### Instructions for the task
Out of the data below, copy every line with the string "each".

### Data provided
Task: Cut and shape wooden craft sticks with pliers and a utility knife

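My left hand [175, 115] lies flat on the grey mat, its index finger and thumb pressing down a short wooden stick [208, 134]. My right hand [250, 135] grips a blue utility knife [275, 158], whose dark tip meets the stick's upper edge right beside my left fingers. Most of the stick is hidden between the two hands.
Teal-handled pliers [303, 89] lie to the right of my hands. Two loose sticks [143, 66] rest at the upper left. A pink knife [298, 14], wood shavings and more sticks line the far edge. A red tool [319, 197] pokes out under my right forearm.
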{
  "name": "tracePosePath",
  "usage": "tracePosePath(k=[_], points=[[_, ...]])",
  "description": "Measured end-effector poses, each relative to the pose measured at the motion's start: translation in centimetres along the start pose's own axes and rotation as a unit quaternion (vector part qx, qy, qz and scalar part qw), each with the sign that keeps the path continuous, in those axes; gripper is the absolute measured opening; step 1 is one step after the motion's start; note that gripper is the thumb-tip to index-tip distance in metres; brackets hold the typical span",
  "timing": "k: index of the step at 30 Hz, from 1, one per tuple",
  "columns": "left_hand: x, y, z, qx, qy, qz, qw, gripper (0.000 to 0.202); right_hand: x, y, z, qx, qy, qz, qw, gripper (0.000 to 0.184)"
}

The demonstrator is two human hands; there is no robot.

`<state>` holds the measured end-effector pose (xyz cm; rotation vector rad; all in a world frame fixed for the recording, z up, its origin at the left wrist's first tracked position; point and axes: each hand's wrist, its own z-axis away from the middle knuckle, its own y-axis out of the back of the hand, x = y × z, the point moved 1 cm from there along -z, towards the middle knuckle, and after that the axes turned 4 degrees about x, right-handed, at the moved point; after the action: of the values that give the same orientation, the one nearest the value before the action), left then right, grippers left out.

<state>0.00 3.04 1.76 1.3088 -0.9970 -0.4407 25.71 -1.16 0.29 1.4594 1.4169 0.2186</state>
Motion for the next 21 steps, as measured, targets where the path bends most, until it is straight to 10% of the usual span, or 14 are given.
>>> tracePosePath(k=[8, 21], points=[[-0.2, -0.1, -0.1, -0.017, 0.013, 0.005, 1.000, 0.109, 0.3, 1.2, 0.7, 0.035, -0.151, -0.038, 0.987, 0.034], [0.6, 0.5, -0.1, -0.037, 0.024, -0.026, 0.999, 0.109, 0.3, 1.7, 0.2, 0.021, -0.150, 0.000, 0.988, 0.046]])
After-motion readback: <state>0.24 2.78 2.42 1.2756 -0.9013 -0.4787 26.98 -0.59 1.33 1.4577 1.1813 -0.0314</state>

### Task solution
  "description": "Measured end-effector poses, each relative to the pose measured at the motion's start: translation in centimetres along the start pose's own axes and rotation as a unit quaternion (vector part qx, qy, qz and scalar part qw), each with the sign that keeps the path continuous, in those axes; gripper is the absolute measured opening; step 1 is one step after the motion's start; note that gripper is the thumb-tip to index-tip distance in metres; brackets hold the typical span",
`<state>` holds the measured end-effector pose (xyz cm; rotation vector rad; all in a world frame fixed for the recording, z up, its origin at the left wrist's first tracked position; point and axes: each hand's wrist, its own z-axis away from the middle knuckle, its own y-axis out of the back of the hand, x = y × z, the point moved 1 cm from there along -z, towards the middle knuckle, and after that the axes turned 4 degrees about x, right-handed, at the moved point; after the action: of the values that give the same orientation, the one nearest the value before the action), left then right, grippers left out.

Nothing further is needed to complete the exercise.